Ich frage mich ja: Wenn die ehrenamtlichen Helfer*innen der KulturWerkstatt und des Museumshafens es schaffen, binnen drei Tagen ein riesiges, buntes Familienfest auf die Beine zu stellen, warum dauert es dann Jahre, um im ehemaligen Kaufhaus einen simplen „Vortragsraum mit bewegten Bildern“ genehmigt zu bekommen? Vielleicht sollten wir das Karstadt-Haus einfach auf Stelzen in den Kanal setzen – dann ist es maritim, und die Hafenmacher*innen übernehmen das Zepter. Schwimmfähig genug wäre Harburg nach den ganzen Rohrüberflutungen der letzten Wochen ja eigentlich.

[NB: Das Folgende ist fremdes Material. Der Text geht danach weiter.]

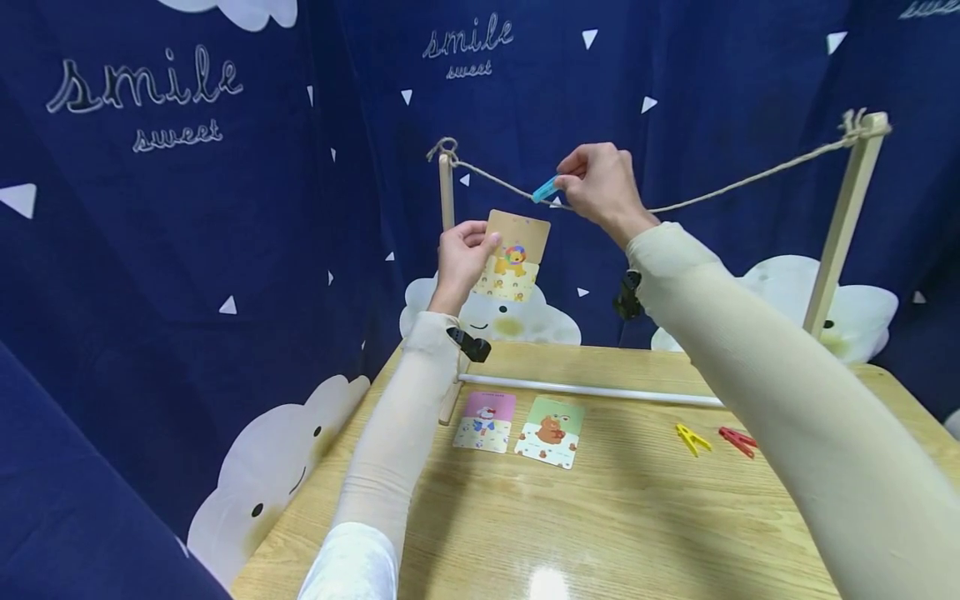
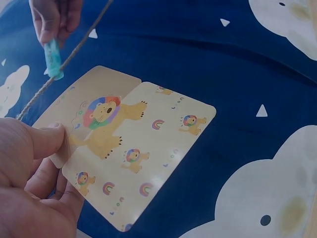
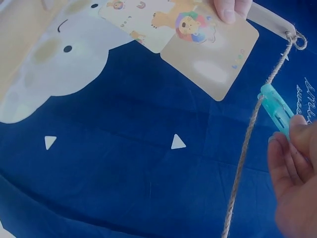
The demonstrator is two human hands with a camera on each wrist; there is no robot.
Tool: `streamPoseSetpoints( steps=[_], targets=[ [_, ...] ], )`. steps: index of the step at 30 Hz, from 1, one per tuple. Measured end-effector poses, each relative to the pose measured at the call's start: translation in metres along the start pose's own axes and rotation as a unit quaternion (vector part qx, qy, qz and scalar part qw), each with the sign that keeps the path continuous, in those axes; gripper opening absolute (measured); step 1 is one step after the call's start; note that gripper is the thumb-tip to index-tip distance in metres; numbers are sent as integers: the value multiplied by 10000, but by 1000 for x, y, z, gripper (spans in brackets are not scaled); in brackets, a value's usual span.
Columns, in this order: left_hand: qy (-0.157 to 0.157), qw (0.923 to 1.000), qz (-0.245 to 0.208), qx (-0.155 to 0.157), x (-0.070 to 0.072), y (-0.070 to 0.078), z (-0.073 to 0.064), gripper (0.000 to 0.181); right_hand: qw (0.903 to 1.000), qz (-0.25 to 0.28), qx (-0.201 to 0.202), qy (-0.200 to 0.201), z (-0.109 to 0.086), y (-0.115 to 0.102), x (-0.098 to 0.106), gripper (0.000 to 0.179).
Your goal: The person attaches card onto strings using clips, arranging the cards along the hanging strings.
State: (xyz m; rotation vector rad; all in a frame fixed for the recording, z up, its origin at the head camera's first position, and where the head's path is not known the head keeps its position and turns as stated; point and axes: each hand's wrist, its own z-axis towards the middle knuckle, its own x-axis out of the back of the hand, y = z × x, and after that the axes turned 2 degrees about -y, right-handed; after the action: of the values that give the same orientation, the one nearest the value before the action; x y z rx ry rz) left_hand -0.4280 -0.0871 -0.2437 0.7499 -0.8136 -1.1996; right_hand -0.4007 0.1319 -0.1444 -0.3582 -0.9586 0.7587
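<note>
My left hand [image 1: 462,260] pinches a lion card [image 1: 517,250] by its left edge, thumb in front, and holds it up just below a sagging rope [image 1: 495,181]. The card, tan above and cream with small lions below, fills the middle of the left wrist view. Between the thumb and fingers of my right hand [image 1: 602,185] is a light blue clothespin [image 1: 545,189]. In the right wrist view the far end of the clothespin [image 3: 275,106] meets the rope [image 3: 245,144], a little apart from the card [image 3: 218,69].
Wooden posts [image 1: 847,225] carry the rope's ends, with a white rod [image 1: 592,388] low between them. A pink card [image 1: 484,422] and a green bear card [image 1: 551,431] lie on the wooden table [image 1: 600,508]. Yellow [image 1: 693,439] and red clothespins [image 1: 738,442] lie to the right.
</note>
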Motion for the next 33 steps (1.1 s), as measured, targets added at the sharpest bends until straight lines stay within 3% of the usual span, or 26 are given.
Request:
streamPoseSetpoints(
  steps=[22,33],
  targets=[
    [-77,9997,-23,220,-3,-2,-1,20,9995,-214,128,-201,2,-3,-6,23],
    [-219,9997,20,50,-6,-1,1,21,9989,-294,274,-228,7,-7,-8,25]
  ],
)
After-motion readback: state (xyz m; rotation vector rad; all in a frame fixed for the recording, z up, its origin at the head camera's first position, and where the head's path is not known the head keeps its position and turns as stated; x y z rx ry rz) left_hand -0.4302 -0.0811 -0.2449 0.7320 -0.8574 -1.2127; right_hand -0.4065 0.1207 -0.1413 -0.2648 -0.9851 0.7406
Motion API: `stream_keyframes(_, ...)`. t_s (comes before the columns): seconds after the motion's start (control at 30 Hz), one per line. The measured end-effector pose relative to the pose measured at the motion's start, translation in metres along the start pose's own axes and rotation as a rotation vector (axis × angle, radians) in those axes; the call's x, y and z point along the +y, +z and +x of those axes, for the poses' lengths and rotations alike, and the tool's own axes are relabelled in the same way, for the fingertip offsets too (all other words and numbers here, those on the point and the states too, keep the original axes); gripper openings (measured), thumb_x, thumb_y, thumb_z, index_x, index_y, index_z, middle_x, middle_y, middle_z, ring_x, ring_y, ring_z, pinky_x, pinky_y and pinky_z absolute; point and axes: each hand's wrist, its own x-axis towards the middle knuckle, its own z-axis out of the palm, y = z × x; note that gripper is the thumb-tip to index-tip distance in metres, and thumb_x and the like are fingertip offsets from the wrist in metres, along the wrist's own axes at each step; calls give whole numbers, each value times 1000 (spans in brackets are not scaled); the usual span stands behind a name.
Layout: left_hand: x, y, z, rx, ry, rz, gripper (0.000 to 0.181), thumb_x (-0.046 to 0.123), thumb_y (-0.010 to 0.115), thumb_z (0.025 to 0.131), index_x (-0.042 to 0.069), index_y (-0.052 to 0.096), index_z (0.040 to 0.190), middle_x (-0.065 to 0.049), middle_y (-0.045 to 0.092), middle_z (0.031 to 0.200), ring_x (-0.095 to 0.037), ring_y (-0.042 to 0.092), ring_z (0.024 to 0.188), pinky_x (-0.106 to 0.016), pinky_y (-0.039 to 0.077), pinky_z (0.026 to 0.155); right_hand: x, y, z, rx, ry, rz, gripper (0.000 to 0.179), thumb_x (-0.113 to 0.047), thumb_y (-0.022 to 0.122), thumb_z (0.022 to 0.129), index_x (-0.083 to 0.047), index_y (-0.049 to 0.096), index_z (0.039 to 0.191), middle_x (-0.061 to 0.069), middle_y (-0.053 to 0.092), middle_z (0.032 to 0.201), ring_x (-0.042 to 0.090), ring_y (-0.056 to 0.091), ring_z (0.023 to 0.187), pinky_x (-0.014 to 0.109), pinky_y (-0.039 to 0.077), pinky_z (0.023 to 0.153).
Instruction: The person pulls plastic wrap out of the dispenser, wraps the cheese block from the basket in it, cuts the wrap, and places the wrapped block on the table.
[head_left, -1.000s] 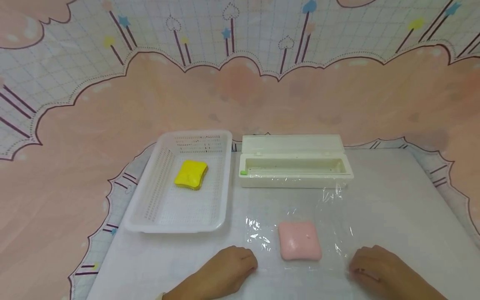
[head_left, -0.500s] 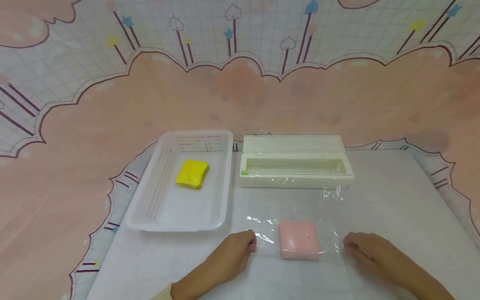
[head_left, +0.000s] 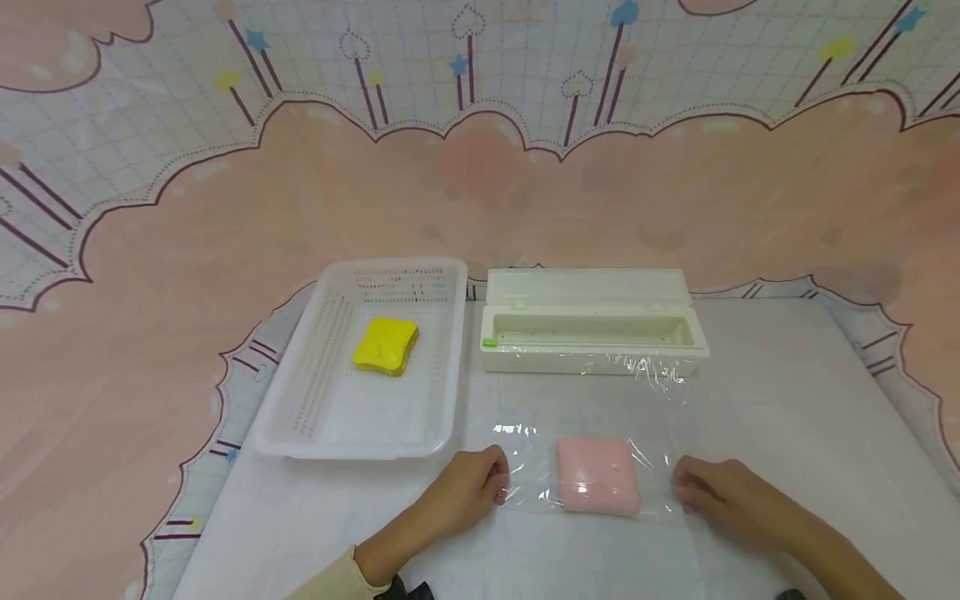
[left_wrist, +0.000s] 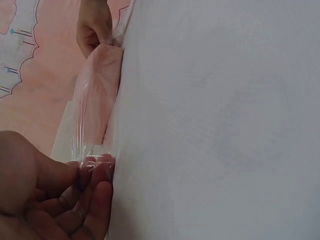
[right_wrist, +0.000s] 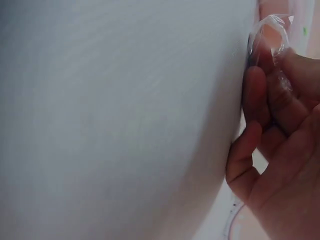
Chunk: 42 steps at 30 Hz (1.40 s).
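Observation:
A pink square block (head_left: 597, 475) with rounded corners lies on the white table, under a sheet of clear cling film (head_left: 525, 479). The film stretches back to the front of a white dispenser box (head_left: 592, 363). At the film's near left corner my left hand (head_left: 467, 490) pinches its edge between thumb and fingers. My right hand (head_left: 723, 497) pinches the opposite edge. Both wrist views show film bunched between thumb and fingertips. In the left wrist view the film (left_wrist: 90, 110) runs taut over the pink block (left_wrist: 106, 85) toward the other hand.
A white perforated basket (head_left: 352, 448) stands at the back left, with a yellow square block (head_left: 386, 345) inside. The dispenser's lid (head_left: 588, 287) is raised at the back, and a small green tab (head_left: 490, 342) sits on its left front edge. A patterned cloth (head_left: 525, 200) hangs behind the table.
Both hands have moved away from the body and slightly inward, drawing the film's near edge up to and over the pink block's near side. Basket and dispenser have stayed put.

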Motion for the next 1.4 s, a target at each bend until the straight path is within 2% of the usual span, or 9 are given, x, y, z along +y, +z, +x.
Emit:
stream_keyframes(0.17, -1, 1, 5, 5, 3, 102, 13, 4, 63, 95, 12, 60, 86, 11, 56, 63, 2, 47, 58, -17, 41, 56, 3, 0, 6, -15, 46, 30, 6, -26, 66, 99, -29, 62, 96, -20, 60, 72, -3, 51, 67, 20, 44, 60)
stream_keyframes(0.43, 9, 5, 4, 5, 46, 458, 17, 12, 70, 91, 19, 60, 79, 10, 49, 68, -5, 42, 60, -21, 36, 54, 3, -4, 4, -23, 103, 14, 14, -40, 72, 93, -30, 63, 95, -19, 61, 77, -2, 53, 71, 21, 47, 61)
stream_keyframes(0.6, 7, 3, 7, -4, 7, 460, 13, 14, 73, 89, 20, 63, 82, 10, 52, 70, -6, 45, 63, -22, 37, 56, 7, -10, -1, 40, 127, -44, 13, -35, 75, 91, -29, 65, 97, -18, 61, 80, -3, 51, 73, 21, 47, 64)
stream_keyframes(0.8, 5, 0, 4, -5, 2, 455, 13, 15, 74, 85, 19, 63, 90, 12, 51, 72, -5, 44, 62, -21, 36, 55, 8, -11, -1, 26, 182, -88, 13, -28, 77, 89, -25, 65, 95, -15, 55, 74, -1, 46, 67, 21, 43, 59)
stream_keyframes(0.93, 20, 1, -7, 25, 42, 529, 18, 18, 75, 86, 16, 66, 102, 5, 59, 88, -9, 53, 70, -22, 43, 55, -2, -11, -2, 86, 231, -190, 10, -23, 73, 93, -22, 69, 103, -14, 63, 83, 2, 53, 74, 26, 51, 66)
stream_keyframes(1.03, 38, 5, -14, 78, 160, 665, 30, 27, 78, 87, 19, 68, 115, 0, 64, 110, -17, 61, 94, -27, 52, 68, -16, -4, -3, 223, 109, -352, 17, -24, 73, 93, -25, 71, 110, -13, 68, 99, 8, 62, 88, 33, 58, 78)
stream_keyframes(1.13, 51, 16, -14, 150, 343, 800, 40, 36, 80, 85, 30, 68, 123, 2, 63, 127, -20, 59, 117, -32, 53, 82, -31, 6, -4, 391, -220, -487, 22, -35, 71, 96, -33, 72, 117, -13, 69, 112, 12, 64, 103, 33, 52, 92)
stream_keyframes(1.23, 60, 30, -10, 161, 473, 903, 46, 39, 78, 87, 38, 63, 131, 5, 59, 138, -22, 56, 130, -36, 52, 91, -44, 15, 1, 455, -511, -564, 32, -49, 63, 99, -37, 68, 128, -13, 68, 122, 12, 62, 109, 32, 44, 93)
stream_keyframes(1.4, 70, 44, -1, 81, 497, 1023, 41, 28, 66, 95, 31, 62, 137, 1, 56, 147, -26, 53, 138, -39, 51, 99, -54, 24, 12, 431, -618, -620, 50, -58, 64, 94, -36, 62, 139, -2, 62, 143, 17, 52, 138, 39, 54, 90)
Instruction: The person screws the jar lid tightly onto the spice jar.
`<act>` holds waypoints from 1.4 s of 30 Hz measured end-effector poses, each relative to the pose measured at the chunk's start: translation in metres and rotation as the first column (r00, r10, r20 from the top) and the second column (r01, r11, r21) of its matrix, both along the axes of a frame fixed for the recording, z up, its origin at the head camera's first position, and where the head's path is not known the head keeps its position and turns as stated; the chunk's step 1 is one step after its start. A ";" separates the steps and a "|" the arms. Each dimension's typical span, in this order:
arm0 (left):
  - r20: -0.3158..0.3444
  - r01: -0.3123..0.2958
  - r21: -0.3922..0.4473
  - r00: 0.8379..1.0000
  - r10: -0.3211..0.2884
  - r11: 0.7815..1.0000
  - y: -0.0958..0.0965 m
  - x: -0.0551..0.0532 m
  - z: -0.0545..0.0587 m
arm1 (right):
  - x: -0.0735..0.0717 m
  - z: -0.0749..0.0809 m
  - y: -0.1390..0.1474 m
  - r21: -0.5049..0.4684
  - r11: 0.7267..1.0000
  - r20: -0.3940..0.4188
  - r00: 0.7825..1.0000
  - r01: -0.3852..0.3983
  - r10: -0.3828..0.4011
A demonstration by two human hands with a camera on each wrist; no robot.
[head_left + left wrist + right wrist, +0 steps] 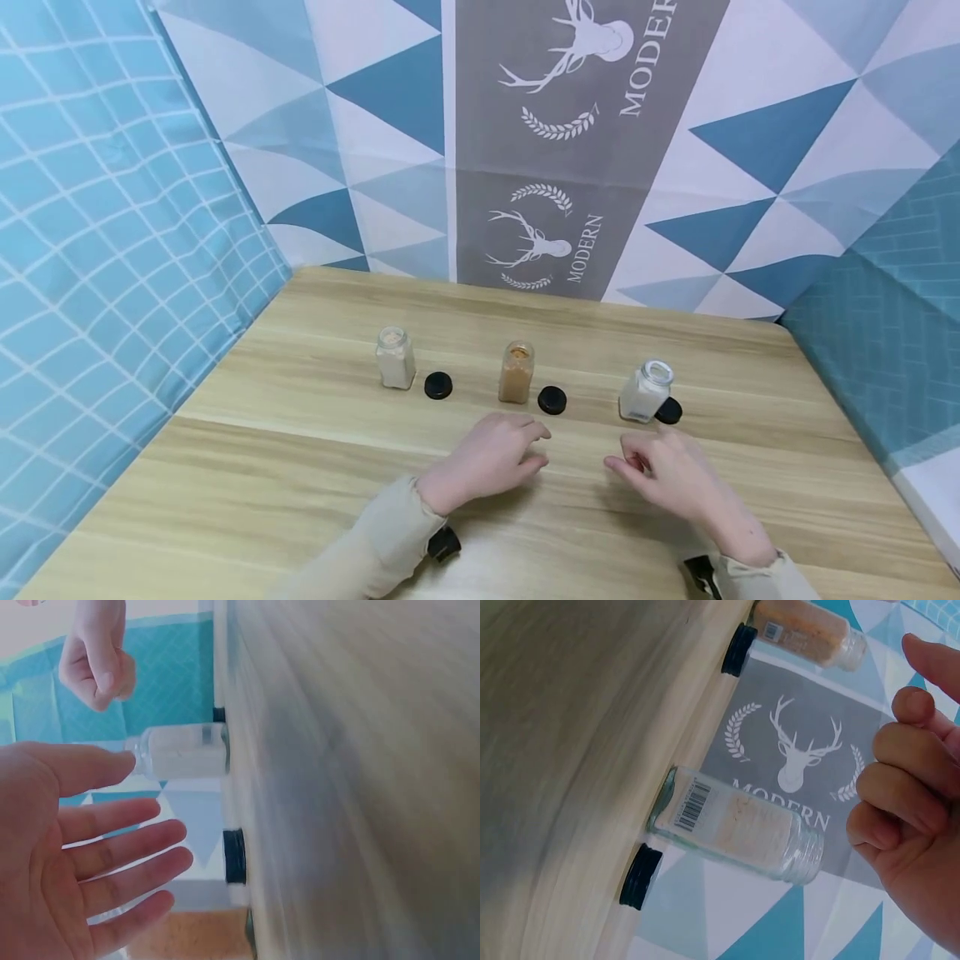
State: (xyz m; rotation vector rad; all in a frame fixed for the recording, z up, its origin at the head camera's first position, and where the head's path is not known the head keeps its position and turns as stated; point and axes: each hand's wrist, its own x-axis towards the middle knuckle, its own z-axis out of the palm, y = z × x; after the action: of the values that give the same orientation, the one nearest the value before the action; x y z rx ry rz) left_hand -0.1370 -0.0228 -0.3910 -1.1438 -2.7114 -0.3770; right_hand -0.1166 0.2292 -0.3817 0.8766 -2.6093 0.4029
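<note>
We see three glass jars standing upright without lids across the far half of the wooden table (300, 483): the left jar (396, 360) with pale powder, the middle jar (516, 375) with orange-brown powder, and the right jar (643, 393) with white contents. To the right of each lies a black lid: the left lid (438, 385), the middle lid (552, 400) and the right lid (670, 410).

Our left hand (487, 458) holds nothing, fingers extended and apart, on the near side of the middle jar. Our right hand (678, 479) has its fingers curled in around nothing, near the right jar.

The main hazard, as we judge it, is spilling: a careless knuckle could topple an uncovered jar and throw powder over the wood. The right side looks riskiest, because the right lid lies so close to its jar that grasping for one could bump the other. The lids look alike, so we could easily mix them up. If we seat one crookedly, its thread would probably bind, and forcing it without steadying the glass could tip the jar.
</note>
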 end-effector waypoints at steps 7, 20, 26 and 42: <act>0.110 -0.071 0.079 0.992 0.062 0.994 0.016 -0.004 -0.001 | 0.002 -0.001 0.006 0.000 0.995 0.111 0.989 0.095 -0.094; 0.283 -0.119 0.129 0.956 0.079 0.984 0.040 -0.014 -0.004 | -0.004 -0.002 0.020 -0.005 0.993 0.055 0.991 0.122 -0.121; 0.351 -0.166 0.166 0.931 0.099 0.972 0.051 -0.019 -0.003 | -0.008 -0.001 0.024 0.012 0.990 0.046 0.989 0.141 -0.142; 0.392 -0.200 0.209 0.914 0.105 0.957 0.063 -0.021 -0.011 | -0.011 0.006 0.021 0.029 0.991 0.096 0.986 0.133 -0.135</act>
State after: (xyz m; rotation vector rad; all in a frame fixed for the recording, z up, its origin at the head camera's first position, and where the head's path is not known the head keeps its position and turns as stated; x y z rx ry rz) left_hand -0.1579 0.0404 -0.4017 -0.8542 -2.9360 -0.9680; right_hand -0.1273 0.2506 -0.3761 0.6998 -2.7484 0.3894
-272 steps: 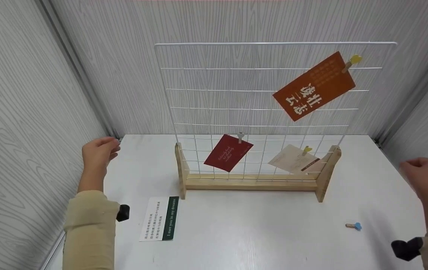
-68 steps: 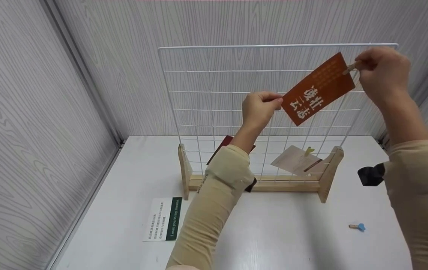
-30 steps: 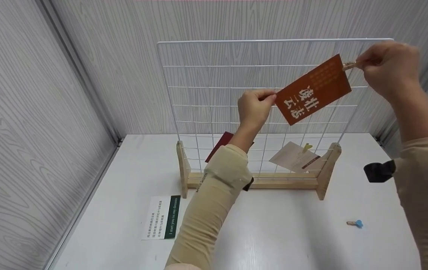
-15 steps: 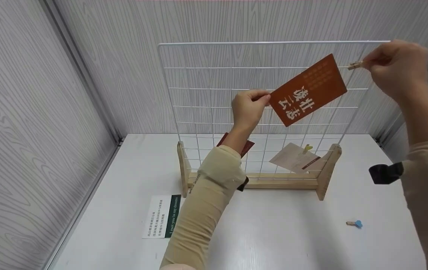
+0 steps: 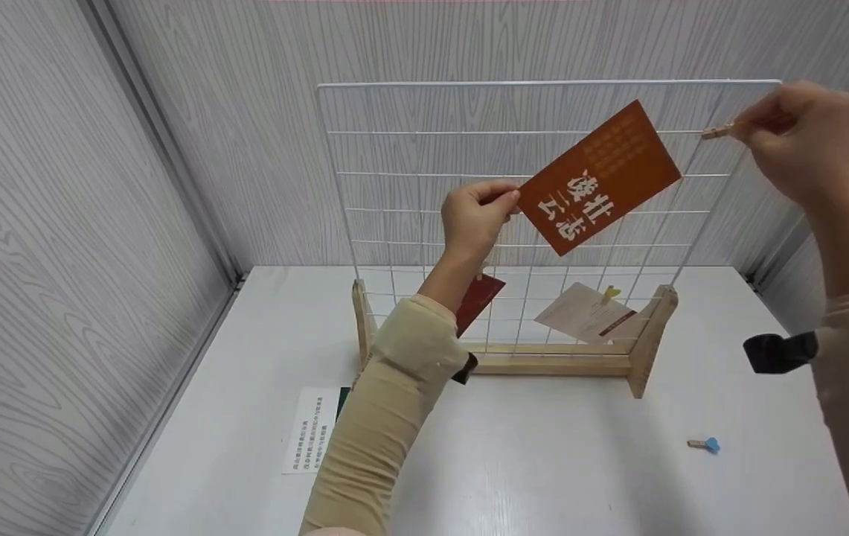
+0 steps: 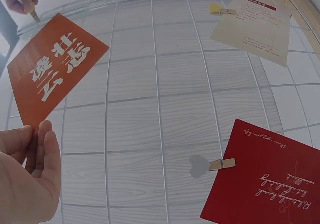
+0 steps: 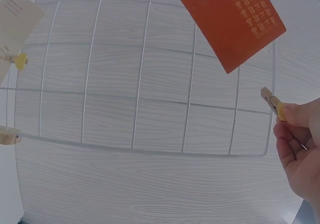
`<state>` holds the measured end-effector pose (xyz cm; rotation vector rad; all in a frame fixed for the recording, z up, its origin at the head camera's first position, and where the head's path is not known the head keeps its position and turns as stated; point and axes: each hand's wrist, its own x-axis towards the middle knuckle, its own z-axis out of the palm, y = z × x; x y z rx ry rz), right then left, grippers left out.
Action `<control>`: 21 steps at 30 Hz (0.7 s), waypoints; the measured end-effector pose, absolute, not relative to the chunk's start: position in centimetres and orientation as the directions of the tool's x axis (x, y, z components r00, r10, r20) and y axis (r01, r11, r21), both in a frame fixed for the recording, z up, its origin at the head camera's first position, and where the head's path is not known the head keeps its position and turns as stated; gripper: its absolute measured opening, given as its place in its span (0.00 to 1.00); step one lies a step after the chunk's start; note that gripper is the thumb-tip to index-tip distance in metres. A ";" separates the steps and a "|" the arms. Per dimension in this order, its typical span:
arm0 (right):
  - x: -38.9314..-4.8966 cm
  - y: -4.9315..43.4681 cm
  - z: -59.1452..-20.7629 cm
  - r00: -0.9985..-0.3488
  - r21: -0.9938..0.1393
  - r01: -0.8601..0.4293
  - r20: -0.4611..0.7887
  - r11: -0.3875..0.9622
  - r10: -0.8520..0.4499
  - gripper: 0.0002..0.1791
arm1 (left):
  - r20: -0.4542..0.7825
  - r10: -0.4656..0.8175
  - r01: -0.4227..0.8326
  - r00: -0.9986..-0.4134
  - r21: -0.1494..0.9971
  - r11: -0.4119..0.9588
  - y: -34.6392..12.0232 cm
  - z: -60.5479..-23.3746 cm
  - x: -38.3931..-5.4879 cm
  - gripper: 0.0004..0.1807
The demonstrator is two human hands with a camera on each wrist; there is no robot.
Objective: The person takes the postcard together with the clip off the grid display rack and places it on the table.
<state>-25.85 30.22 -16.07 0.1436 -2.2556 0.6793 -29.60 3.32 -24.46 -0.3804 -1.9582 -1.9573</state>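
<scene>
My left hand pinches the left corner of an orange card with white characters, holding it tilted in front of the white wire grid. At the grid's upper right, my right hand pinches a small wooden clothespin; its yellow end shows between thumb and fingers in the right wrist view. Card and clothespin are apart. A dark red card hangs low on the grid from a clothespin with a grey heart, partly behind my left arm in the head view. A cream card hangs lower right from a yellow-topped clothespin.
The grid stands in a wooden base on a white table. A white and green card lies at the left, partly under my left forearm in view. A blue-topped clothespin lies at the right. Grey panels enclose the table.
Both hands have come up from the sides to the orange card. The clothespin has come off it; my left hand has drawn the card left, my right hand has moved right with the clothespin.
</scene>
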 end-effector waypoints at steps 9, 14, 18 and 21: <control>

Und für die Sportlichen unter uns: Am Sonntag um 14 Uhr gibt es an der Drehbrücke eine Stand-Up-Paddling-Regatta. Nach all den Liebesgeschichten rund um Zugversetzungen und Tinder-Matches im Pendlerstau der letzten Wochen sehe ich es schon bildlich vor mir: Zwei Singles kollidieren elegant auf ihren Paddelboards im Hafenbecken, und der Metronom postet am Montag: „Ein Stehpaddler weniger, ein Traumpaar mehr.“
Meine Lieben, ich rate euch für das Wochenende: Lasst den Alltag links liegen, schnappt euch eine Portion Backfisch und genießt den Trubel am Wasser. Unser Binnenhafen zeigt uns dieses Wochenende, wie viel Leben, Kultur und Energie eigentlich in diesem Stadtteil stecken. Man muss die Leinen eben einfach nur mal loslassen!
Bussi, eure Clara!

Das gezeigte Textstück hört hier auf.